1. dancob says

    I like man boobs… and there ARE fetish clubs for guys into manboobs. I’ve always liked man boobs and find them very sexy on certain men. Especially men that have no hesitation about showing them!

  2. George F says

    If that had been said by a guy in incredible shape -great muscles and especially pecs- I would sort of respect his words…since he is not in top shape I dismiss those words of his….

  3. VDUFFORD says

    Maybe he should stick his Man tits in the annual Christmas windows at Barney’s and sell them as stocking stuffers…or some kind of stuffer…this is really stupid!

  4. Matt says

    Simon Doonan is not funny. He is a simpering, mincing caricature. I love effeminate and flamboyant men (Paul Lynde, Charles Nelson Reilly, and Snagglepuss were my childhood idols), but when Doonan goes on TV giggling and making an ass of himself (and the rest of us) with his insidious body fascism (see his recent “humor” book, Gay Men Don’t Get Fat), I just want to throttle him.

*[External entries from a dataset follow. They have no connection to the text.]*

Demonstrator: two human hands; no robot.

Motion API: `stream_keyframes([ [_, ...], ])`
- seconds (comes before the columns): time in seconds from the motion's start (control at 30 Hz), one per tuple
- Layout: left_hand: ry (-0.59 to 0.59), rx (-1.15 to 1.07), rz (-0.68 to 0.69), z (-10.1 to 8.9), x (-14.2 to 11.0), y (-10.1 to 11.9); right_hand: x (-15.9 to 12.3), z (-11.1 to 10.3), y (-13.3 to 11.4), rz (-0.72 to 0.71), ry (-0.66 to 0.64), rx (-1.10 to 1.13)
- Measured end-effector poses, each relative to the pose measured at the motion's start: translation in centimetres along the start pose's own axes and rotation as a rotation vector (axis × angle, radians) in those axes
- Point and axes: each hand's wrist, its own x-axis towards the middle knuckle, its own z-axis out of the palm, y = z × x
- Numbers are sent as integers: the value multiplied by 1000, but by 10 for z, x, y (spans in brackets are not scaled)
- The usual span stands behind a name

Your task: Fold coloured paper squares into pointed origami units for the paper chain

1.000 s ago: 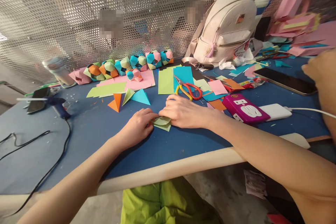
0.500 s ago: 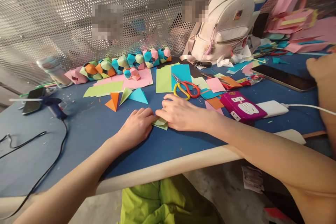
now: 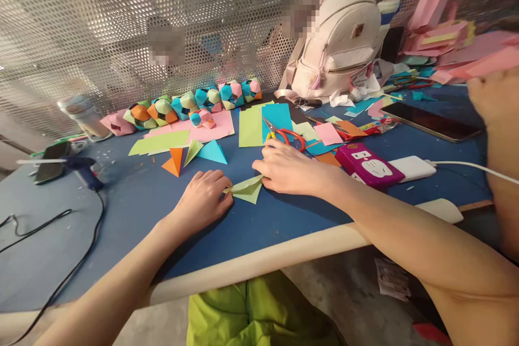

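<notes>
A folded piece of light green paper (image 3: pixel 247 189) lies on the blue table (image 3: pixel 133 194) between my two hands. My left hand (image 3: pixel 205 200) presses its left tip with curled fingers. My right hand (image 3: pixel 286 167) pinches the right corner of the same paper. Red-and-yellow scissors (image 3: pixel 290 138) lie just behind my right hand. Small folded triangles in orange (image 3: pixel 173 161), green and blue (image 3: pixel 213 151) sit to the left, behind my left hand.
A chain of coloured paper balls (image 3: pixel 190 101) runs along the perforated metal screen. Loose paper sheets, a pink power strip (image 3: pixel 367 162), a white power bank, a phone (image 3: pixel 432 121) and a white backpack (image 3: pixel 340 43) fill the right. A glue gun (image 3: pixel 81 167) and cable lie left. Another person's hand (image 3: pixel 492 97) is at far right.
My hands have moved apart, so the green paper shows more and is stretched between them. The camera has shifted slightly. The other person's hand at right has lifted with pink paper.
</notes>
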Motion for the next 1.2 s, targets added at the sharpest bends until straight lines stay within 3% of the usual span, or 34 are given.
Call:
stream_keyframes([
  [0.13, 137, -242, -65, 7, 5, 5, 3, 1, 3, 84, -8, 102],
  [0.23, 227, -390, -167, 11, 12, 7, 8, 3, 1, 165, 88, 210],
  [0.37, 314, -591, -510, 7, 17, 7, 14, 6, -6, 403, 305, 466],
  [0.43, 303, -804, -649, 5, 17, 8, 17, 8, -9, 491, 320, 645],
  [0.57, 274, -1243, -687, 5, 18, 12, 24, 18, -11, 509, 255, 966],
  [0.67, 252, -1396, -674, 6, 18, 13, 26, 24, -8, 434, 299, 1030],
  [0.9, 264, -1107, -630, 12, 18, 3, 23, 25, -6, 345, 278, 993],
  [1.2, 186, -642, -547, 17, 20, -7, 33, 53, -1, 221, 249, 1085],
])
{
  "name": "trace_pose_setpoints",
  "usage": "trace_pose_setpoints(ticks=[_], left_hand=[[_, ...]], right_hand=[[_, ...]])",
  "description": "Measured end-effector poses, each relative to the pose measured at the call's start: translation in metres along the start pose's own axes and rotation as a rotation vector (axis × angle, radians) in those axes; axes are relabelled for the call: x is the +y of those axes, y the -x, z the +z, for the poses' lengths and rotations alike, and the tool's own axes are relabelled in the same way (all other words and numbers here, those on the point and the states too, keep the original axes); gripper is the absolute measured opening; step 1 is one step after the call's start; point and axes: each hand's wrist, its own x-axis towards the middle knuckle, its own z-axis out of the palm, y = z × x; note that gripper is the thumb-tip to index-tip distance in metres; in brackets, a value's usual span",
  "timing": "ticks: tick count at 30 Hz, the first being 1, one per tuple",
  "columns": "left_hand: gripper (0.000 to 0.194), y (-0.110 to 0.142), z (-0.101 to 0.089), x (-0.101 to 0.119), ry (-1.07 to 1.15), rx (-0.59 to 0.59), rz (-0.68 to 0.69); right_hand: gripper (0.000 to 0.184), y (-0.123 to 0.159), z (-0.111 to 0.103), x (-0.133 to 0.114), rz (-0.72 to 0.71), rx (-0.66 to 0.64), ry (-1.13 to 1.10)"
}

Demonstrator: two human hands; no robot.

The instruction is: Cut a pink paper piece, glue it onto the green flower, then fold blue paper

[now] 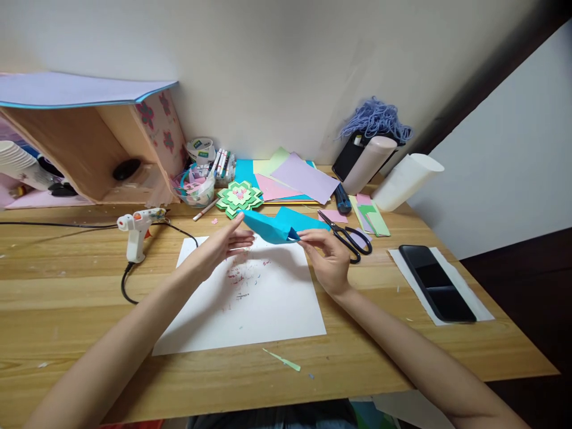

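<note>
A folded piece of blue paper (270, 229) is raised above a white sheet (277, 304) that carries red and dark marks. At its left end, the thumb of my left hand (226, 241) presses the paper, with the other visible fingers stretched out below. My right hand (328, 259) pinches the right corner, beside a small open fold. Another flat blue piece (304, 218) lies just behind. Close to my right hand rest black-handled scissors (351, 241). Past my left hand sits a layered green paper flower (239, 198) with a pink centre.
A white glue gun (137, 232) with its cord stands at left, near an open box (161, 143). Coloured paper sheets (304, 176), markers (222, 164) and a tub of scraps (194, 187) line the back. A black phone (438, 283) lies at right, before a white roll (406, 182).
</note>
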Motion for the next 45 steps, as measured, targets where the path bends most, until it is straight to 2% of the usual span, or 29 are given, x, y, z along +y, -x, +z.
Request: trace_pose_setpoints(ticks=[1, 3, 6, 10, 15, 24, 32, 38, 45], left_hand=[[0.053, 0.0, 0.001, -0.001, 0.088, -0.077, -0.007], [0.042, 0.001, 0.006, -0.002, 0.209, -0.136, 0.059], [0.035, 0.006, 0.016, -0.003, 0.314, -0.144, 0.113], [0.036, 0.011, 0.02, -0.002, 0.421, -0.088, 0.048], [0.039, 0.014, 0.02, 0.0, 0.397, -0.101, -0.026], [0.039, 0.013, 0.024, 0.0, 0.389, -0.115, -0.049], [0.035, 0.012, 0.024, -0.003, 0.357, -0.123, 0.009], [0.03, 0.018, 0.028, -0.002, 0.38, -0.17, -0.022], [0.028, 0.027, 0.031, -0.001, 0.289, -0.221, 0.013]], right_hand=[[0.005, 0.001, 0.001, 0.0, 0.005, -0.008, -0.017], [0.005, 0.004, 0.003, -0.002, 0.014, -0.028, -0.039], [0.006, 0.008, 0.006, -0.004, 0.018, -0.066, -0.05], [0.009, 0.011, 0.006, -0.003, -0.041, -0.124, -0.015], [0.015, 0.013, 0.006, 0.001, -0.143, -0.157, 0.05], [0.008, 0.014, 0.007, 0.003, -0.075, -0.149, 0.065], [0.006, 0.014, 0.007, 0.003, -0.062, -0.145, 0.067], [0.008, 0.015, 0.006, 0.003, -0.096, -0.188, 0.096], [0.012, 0.016, 0.006, 0.004, -0.119, -0.235, 0.132]])
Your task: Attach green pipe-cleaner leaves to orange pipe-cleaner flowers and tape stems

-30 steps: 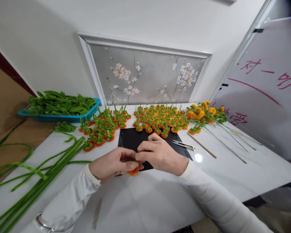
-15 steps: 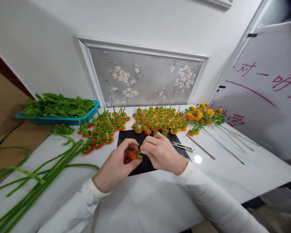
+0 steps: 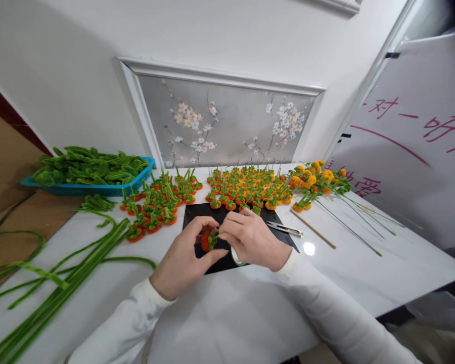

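An orange fuzzy pipe-cleaner persimmon (image 3: 206, 241) with a green leafy top is between my hands, over a black mat (image 3: 216, 265). My left hand (image 3: 185, 255) curls its fingers round the persimmon's far side, the thumb stretched out below and apart from it. At the green top, the thumb and forefinger of my right hand (image 3: 254, 240) are pinched together on its thin stem, which they mostly hide. Under my right hand part of a white round thing (image 3: 236, 257) shows; the rest is covered. Thread snips (image 3: 285, 228) lie on the mat's right side.
Several similar orange persimmons (image 3: 153, 222) and yellow-orange ones (image 3: 246, 187) stand in rows behind. A blue basket (image 3: 87, 189) holds green pieces. Long green pipe cleaners (image 3: 72, 283) lie left. Right are a wooden stick (image 3: 314, 229) and flowers on stems (image 3: 318, 177).
The persimmon has turned so its green top faces my right hand. My left thumb has moved away from it. The white round thing has come into view under my right hand.
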Tool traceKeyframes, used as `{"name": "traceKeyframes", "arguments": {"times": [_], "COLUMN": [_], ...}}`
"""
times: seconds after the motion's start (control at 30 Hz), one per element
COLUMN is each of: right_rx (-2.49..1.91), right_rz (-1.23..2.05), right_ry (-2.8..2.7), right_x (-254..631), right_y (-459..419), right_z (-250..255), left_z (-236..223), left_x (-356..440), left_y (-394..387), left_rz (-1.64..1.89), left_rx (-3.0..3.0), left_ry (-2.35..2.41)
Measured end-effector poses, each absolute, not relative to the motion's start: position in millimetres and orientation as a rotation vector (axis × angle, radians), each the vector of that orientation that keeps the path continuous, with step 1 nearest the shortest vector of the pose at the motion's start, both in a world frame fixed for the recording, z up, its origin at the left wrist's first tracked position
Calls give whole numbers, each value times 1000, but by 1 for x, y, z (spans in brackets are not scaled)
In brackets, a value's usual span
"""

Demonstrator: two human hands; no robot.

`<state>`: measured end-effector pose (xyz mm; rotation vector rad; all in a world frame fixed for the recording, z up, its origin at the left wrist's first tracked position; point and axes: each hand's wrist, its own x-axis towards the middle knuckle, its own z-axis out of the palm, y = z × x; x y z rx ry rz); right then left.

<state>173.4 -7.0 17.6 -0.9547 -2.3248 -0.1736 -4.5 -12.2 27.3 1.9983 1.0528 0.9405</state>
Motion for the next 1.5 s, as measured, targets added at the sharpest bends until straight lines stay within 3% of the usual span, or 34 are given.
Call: {"name": "traceKeyframes", "arguments": {"times": [0.2, 0.5, 0.63, 0.8, 0.93, 1.13, 1.33, 1.5], "right_rx": [-949, -774, -685, -753, -876, -730, -740, -785], "right_rz": [-164, -292, -392, -303, 49, 412, 347, 214], "right_ry": [-2369, -2416, -2421, -2392, -2280, -2192, -2206, -2256], "right_x": [171, 173, 173, 172, 172, 173, 175, 174], "right_y": [-4, -3, -3, 1, 2, 1, 2, 4], "right_z": [15, 13, 15, 11, 10, 14, 14, 11], "left_z": [21, 34, 34, 28, 25, 29, 36, 36], "left_x": [-3, -9, -16, -16, -14, -17, -15, -9], "left_y": [-12, -9, -5, -1, 3, 1, -1, 0], "left_rz": [953, 633, 538, 588, 630, 541, 493, 661], "left_rx": [2121, 1184, 1034, 1265, 1564, 1600, 1625, 1744], "left_ry": [1231, 931, 808, 926, 899, 804, 855, 983]}}
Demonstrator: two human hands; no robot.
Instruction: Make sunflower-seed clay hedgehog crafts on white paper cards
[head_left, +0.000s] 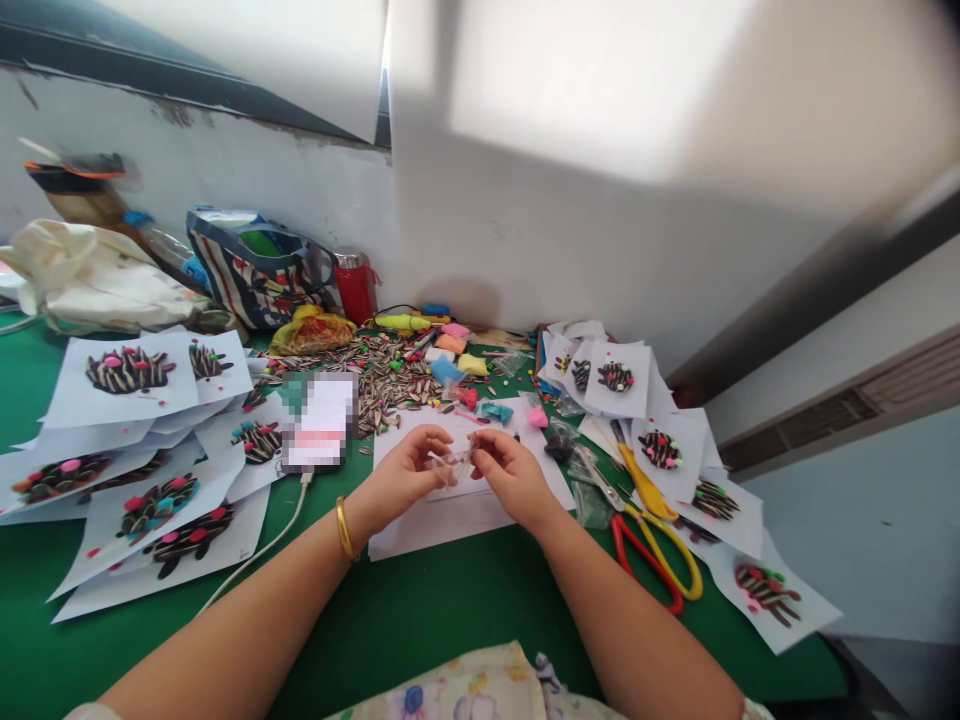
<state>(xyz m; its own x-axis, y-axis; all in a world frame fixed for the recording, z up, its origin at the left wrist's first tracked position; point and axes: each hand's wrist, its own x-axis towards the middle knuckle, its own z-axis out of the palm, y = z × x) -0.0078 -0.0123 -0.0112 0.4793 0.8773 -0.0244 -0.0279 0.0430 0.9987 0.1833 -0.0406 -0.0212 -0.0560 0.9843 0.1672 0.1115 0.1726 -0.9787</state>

    With friends like Simon Doonan, who needs enemies?

  5. Tim says

    If I wear a shirt that looks like it’s made from my grandmothers table cloth and act like a shallow little twit on national tv, can I fondle Andy Richter’s chest too?

  6. David Hearn says

    But seriously. High fructose corn syrup came along in 1957. Hormones and other chemicals in processed foods, it’s a wonder anyone looks good.

    And lest anyone kid himself- yes, you can take drugs and it helps to start out thin and thin-natured, but to develop those really beautiful magazine quality bodies takes work. Work that is being done while most people piss away hours watching TV or on the internet and complaining that they simply don’t have the time for this or that.

    Throw away your TV set. A good start.

  7. Sam Armstrong says

    I don’t get it. Remember when Simon Doonan was a clever, sort of inspirational role model-y kind of guy? Barney’s windows! Humorous editorials! And now, this shallow nastiness? I need a new hero.

  8. Kyle says

    gah, I had to sit through that annoying K Mart commercial only to have the video not load….

    Okay. I have moobage. Not as much as some, but enough that it bothers me. Have had them since I was a kid. I work out and they’re not as mooby as they used to be, but I finally went to see a Dr. about it – because it IS a medical condition.

    After telling me I could lose weight, (I’m 75kg and 6 feet tall..WTF!??), for the $5,000 he wants to reduce them, I’ll keep em. I know I like some other guys with ’em and at this point, I’d rather take that 5K and have a hell of a vacation. Truth be told, with some of the photos he showed me of before and afters… the before looked better in my opinion.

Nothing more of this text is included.